The color line has no proper place in judicial administration. Therefore, we are not influenced here by and do not give heed to argument which relies on or emphasizes such considerations as so-called white or black or predominantly white or black voting precincts, or to white and black elector percentages or their relation to each other in respect of electors eligible to vote at a particular polling place or at any number or polling places, as the controlling factor or evidentiary guide in determining how or for whom any elector, white or black who actually voted in an election, may have cast his or her ballot.
The law does not know race or color in the matter of eligibility to vote. The principle, now firmly established, of "one person, one vote" has relation to any person, otherwise eligible to vote, regardless of race or color.
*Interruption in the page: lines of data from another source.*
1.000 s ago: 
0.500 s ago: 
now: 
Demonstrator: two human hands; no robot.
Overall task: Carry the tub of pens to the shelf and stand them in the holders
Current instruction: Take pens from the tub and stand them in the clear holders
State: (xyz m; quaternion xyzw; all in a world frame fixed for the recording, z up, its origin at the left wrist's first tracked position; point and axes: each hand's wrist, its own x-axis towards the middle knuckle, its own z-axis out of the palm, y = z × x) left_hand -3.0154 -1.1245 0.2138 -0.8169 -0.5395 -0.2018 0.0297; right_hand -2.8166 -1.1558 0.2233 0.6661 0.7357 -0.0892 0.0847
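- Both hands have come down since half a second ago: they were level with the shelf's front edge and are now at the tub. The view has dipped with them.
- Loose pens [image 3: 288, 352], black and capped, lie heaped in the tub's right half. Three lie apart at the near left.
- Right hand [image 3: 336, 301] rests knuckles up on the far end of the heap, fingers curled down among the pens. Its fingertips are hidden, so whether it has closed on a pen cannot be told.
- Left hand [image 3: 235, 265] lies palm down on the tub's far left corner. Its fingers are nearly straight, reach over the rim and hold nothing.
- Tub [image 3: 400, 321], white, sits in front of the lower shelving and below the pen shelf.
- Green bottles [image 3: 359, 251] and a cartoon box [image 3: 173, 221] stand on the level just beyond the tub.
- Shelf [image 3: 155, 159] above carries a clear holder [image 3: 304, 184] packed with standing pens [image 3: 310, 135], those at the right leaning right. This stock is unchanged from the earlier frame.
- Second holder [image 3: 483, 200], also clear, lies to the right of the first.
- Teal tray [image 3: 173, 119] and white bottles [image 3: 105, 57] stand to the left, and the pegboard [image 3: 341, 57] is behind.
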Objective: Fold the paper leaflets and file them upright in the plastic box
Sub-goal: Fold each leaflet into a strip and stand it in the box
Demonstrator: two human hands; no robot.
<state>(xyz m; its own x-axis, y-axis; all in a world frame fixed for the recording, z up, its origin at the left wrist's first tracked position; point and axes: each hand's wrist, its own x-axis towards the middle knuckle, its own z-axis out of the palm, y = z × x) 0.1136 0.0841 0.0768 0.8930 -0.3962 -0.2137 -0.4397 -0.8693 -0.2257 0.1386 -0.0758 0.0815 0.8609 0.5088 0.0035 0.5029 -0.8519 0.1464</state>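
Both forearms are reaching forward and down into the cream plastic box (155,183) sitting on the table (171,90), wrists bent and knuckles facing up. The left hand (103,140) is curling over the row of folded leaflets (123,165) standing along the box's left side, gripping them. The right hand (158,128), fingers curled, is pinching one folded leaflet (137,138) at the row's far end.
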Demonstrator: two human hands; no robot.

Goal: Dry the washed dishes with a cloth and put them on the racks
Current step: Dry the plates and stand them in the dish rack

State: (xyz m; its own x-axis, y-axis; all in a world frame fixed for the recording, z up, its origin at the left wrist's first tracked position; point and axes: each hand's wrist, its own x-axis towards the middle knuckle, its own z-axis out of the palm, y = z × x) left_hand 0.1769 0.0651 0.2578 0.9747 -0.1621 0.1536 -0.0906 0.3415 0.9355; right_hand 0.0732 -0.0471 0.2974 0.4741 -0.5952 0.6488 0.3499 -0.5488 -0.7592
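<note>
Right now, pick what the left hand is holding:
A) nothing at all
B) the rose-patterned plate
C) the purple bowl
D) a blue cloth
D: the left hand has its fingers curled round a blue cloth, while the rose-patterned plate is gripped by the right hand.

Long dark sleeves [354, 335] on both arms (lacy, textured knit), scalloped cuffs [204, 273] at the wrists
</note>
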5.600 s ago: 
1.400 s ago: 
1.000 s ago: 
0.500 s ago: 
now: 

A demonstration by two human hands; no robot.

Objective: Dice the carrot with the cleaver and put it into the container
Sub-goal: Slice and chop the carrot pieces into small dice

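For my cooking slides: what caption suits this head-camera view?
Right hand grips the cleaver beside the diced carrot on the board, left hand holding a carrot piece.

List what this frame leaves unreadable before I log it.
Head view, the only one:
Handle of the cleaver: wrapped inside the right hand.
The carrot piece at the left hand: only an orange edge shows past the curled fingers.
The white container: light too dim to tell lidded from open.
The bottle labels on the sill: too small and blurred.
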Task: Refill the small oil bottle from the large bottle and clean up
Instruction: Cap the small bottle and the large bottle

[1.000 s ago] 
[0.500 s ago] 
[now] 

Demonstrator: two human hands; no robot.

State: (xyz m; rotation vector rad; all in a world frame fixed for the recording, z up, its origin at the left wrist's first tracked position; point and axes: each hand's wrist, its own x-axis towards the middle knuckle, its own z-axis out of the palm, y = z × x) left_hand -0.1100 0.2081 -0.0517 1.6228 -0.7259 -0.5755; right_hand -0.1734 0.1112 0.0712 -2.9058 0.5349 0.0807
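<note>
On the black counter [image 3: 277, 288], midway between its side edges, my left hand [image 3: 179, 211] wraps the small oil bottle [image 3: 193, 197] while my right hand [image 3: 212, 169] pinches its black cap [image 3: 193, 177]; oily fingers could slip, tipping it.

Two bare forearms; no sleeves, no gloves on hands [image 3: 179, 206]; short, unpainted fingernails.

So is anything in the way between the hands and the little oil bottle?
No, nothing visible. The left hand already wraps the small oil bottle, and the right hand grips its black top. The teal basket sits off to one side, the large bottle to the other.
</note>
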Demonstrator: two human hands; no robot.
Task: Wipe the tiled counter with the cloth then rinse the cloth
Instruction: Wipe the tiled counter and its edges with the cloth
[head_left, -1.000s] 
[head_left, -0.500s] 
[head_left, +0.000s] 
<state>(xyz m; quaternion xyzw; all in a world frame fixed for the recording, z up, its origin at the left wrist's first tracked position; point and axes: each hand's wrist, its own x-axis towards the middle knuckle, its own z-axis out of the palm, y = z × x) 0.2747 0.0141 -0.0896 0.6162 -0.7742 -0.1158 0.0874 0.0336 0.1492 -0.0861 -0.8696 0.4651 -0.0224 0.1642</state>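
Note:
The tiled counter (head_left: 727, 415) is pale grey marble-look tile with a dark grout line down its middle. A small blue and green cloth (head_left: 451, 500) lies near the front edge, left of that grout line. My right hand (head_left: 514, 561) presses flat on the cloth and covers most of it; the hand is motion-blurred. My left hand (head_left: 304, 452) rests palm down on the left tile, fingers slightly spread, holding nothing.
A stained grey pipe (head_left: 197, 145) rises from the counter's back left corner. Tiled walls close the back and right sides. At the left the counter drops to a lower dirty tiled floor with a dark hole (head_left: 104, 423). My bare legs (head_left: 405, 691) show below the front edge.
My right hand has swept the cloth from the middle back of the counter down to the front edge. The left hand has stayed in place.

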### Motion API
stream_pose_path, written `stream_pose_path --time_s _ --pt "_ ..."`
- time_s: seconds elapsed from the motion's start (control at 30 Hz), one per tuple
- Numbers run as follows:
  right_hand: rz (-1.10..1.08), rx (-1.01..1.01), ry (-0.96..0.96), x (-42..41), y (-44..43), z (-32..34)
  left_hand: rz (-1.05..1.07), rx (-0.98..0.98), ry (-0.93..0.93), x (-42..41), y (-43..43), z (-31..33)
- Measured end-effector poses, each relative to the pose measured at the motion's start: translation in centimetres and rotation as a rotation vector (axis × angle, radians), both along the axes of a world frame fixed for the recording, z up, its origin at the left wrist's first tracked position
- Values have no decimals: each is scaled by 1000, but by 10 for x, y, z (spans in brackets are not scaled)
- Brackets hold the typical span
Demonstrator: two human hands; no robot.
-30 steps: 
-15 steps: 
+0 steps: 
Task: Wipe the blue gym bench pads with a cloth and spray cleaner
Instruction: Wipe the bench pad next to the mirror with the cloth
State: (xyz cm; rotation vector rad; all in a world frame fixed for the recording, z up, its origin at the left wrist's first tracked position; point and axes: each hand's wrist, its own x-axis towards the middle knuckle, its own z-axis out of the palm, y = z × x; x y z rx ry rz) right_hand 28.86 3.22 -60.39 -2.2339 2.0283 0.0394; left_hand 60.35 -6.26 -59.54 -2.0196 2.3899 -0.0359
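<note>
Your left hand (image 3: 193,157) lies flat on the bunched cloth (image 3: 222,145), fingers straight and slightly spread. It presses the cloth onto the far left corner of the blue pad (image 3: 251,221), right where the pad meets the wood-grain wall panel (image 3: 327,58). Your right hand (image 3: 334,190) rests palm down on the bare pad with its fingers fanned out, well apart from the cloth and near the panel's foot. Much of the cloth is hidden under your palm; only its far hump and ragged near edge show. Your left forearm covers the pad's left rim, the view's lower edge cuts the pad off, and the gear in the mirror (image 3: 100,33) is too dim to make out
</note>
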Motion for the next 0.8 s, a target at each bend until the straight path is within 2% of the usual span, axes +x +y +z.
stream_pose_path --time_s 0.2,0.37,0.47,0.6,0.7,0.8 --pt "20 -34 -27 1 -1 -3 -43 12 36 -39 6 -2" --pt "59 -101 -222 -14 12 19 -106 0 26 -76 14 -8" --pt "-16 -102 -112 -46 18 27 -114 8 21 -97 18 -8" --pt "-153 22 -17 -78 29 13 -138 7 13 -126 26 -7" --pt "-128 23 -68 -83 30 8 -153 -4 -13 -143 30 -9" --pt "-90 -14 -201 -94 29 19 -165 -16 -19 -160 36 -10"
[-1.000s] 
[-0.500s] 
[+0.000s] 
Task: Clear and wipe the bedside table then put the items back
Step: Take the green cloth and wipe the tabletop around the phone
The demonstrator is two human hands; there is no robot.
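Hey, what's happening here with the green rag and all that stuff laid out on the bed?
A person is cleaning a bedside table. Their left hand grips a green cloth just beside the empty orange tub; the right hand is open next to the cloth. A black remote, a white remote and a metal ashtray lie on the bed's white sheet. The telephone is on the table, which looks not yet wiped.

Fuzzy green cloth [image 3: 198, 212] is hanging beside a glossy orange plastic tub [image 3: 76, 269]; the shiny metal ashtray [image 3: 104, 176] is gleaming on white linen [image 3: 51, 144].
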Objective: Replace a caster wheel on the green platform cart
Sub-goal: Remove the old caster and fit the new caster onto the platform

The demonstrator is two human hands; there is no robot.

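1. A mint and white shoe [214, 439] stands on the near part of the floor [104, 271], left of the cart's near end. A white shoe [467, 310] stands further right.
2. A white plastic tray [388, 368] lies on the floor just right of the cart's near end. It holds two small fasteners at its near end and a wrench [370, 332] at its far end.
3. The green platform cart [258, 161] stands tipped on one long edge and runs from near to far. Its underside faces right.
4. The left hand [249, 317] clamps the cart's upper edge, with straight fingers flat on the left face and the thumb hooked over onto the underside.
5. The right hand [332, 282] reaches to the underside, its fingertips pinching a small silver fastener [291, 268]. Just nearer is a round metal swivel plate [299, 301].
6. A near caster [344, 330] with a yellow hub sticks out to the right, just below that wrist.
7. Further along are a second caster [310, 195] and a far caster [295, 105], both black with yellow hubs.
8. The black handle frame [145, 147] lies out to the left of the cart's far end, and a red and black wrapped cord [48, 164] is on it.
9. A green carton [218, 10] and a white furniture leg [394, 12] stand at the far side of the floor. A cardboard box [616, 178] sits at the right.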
The judiciary in obedience to the obligation to do equal justice to all under law, exercises its judicial function quite without regard to race, color, or station in life, be the consequences what they may.
So we are not concerned here as to what may otherwise be regarded as white or black or predominantly white or black voting precincts, nor are we concerned with the results of a primary election for the same office in 1966 referred to by appellant in a supplemental brief in this case, nor are we concerned with any particular group support appellant may have received in the election involved in this case.
In the case sub judice there is no evidence or statement of proposed evidence to show that any particular person or persons voting in the election voted one way or the other as to the two candidates voted on in the election. Under our secret ballot election system third persons cannot be heard to testify how any voter, not legally entitled to assistance, cast his or her vote in the election, there being higher and better evidence. Any such testimony would constitute either hearsay or a conclusion without any probative value. See Reliance Ins. Co. v. Oliver, 117 Ga. App. 466
, 469 (160 SE2d 615
) and cases cited.
In view of what is said above, the order and judgment of the trial court is affirmed.
Judgment affirmed. Jordan, P. J., and Hall, J., concur.